Begoña habla con José Luis como Menchu lo hacía con Mario y no en cinco horas, sino en 37 capítulos, casi dardos, lanzados contra el que fuera su marido y personaje de la prensa de la “batticuore”. No llegan a cuarenta los calificativos con que cierra este balance al broncas que fue Vilallonga y del que como la autora reconoce no se podría haber enamorado entonces.

Ensarta la escritora y periodista una cuenta tras otra en este libro de reclamaciones donde, muy lejos del tono que empleaba en sus epílogos televisivos, dispara sin tapujos contra el hombre al que tanto quiso.
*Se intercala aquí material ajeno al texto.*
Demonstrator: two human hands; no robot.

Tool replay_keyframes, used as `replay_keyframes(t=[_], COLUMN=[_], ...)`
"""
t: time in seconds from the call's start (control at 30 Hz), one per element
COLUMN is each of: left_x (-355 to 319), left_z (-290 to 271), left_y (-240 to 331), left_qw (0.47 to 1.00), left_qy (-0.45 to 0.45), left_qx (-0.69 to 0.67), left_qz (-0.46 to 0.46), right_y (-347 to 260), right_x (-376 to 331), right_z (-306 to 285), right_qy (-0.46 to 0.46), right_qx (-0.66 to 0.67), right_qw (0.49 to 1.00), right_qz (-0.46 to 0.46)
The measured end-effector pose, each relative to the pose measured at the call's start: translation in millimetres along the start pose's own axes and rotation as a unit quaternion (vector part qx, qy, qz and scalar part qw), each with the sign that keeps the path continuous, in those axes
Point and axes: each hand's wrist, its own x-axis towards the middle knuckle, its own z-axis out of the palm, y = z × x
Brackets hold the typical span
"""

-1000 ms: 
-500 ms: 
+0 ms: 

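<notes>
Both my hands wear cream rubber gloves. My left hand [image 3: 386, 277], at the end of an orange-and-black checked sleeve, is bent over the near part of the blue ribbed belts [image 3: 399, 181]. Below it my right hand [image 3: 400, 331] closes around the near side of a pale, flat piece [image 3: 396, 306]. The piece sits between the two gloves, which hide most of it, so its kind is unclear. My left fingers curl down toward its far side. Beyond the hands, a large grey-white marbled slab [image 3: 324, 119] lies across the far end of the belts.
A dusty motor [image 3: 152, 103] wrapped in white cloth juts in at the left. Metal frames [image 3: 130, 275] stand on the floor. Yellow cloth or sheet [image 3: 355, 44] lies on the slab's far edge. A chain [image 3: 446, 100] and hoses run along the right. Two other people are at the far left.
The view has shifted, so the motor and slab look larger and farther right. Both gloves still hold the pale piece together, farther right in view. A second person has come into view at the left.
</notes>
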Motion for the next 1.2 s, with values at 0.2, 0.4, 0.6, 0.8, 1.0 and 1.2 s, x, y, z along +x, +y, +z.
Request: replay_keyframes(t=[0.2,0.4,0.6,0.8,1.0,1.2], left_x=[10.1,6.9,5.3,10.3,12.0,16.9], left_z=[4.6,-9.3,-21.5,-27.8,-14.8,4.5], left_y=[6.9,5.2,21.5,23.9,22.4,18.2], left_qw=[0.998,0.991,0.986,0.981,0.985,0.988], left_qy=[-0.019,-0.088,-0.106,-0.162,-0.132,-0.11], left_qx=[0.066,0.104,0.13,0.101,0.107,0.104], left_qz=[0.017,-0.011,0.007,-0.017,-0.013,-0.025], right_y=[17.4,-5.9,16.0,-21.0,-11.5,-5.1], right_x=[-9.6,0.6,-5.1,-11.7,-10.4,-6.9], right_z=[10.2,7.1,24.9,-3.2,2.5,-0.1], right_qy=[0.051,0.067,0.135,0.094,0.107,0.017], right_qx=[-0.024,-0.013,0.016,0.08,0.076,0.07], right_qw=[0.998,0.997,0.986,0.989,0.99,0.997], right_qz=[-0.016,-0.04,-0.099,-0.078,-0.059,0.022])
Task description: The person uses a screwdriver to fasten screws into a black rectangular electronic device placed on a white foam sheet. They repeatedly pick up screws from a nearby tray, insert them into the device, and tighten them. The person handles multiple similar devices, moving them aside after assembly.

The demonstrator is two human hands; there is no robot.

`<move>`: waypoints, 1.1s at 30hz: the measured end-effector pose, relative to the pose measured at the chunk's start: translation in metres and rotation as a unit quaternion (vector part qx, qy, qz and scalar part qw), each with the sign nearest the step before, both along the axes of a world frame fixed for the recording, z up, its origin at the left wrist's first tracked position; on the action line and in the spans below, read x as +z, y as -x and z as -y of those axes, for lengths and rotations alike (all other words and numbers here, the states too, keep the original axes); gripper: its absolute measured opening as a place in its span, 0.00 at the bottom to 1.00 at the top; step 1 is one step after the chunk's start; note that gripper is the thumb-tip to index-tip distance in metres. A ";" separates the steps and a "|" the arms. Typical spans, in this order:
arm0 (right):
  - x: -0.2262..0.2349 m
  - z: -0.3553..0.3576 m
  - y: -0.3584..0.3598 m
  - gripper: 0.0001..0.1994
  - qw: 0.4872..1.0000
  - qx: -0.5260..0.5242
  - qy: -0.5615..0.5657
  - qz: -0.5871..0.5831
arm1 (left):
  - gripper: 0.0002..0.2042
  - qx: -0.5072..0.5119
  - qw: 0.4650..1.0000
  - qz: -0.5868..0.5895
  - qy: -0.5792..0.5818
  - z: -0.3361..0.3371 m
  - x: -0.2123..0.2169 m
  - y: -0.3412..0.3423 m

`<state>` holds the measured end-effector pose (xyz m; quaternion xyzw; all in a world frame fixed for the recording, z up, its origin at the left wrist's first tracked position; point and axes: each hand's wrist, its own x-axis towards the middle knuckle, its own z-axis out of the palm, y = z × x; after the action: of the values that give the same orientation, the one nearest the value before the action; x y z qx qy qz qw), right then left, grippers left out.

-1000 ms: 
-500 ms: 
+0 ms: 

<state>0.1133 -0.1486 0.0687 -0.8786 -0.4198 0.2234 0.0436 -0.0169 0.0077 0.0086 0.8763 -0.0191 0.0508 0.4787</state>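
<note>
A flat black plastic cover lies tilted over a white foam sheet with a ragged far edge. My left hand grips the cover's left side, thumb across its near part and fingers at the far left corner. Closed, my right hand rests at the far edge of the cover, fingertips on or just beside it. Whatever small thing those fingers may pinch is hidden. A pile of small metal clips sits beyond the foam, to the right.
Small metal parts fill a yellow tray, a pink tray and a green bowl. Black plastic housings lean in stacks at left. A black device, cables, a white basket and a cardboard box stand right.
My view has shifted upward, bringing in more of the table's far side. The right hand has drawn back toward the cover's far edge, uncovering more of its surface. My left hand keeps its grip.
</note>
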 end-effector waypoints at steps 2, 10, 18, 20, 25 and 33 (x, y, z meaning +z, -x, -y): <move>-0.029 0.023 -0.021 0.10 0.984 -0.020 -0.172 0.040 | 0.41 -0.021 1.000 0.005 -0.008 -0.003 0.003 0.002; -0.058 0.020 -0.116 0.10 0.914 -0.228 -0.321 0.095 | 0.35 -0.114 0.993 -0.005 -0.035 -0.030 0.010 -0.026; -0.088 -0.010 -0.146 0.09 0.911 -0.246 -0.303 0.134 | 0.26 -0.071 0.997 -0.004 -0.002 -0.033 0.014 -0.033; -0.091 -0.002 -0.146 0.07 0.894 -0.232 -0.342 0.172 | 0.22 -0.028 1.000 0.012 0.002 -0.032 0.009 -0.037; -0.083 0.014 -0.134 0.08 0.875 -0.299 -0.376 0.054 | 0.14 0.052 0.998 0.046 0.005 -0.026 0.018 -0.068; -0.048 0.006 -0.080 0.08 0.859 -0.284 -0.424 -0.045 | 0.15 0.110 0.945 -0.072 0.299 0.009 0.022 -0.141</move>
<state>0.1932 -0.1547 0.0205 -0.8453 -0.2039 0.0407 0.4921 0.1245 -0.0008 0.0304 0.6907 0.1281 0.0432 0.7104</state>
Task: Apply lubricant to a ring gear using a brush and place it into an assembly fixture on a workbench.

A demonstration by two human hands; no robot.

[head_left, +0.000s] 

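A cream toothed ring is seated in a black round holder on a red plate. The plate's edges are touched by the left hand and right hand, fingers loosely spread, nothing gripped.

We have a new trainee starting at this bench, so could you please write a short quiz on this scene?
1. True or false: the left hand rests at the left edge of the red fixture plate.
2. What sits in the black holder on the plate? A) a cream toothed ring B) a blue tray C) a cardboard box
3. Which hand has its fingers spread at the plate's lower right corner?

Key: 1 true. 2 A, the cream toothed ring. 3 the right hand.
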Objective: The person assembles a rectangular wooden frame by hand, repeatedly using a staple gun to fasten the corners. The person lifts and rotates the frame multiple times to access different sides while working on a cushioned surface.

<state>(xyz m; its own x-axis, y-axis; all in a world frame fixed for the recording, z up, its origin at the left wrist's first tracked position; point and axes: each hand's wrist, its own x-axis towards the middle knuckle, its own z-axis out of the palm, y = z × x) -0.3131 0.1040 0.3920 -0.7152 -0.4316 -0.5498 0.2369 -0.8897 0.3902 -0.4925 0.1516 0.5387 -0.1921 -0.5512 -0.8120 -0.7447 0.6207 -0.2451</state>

Por eso repasa con él los periódicos y los avatares de la ordinariez santificada socialmente ante la que el aristócrata hubiera contestado con un mohín de asco y diversión, por estar vacunado contra el escándalo. Aranguren y Vilallonga formaban una pareja alérgica a la generación fox terrier, a pesar de la superficialidad de ese hombre con aspecto de balandrista, empeñado en “tener para gastar” y en mostrar interés por “casi todas las mujeres que no fueran la tuya”.

La periodista se confiesa post mortem con quien amó intensamente, a contracorriente, sobreponiéndose a ese mundo deplorable que se reunía en un jardín a lo Gatsby del amigo del Rey caído en desgracia. Junto a esa “inquietante” esposa, como la definía Jaime Peñafiel, descubrimos al agudo observador que era el marqués y conocemos las sombras de sus enfrentamientos con el “encantador de serpientes” y su séquito, además de compartir las reflexiones de tresillo que en su momento hizo la pareja en torno a la improcedencia de ese matrimonio del heredero con la republicana confesa.

Niño mal de casa bien. Begoña Aranguren.Planeta, Barcelona, 2011.313 páginas.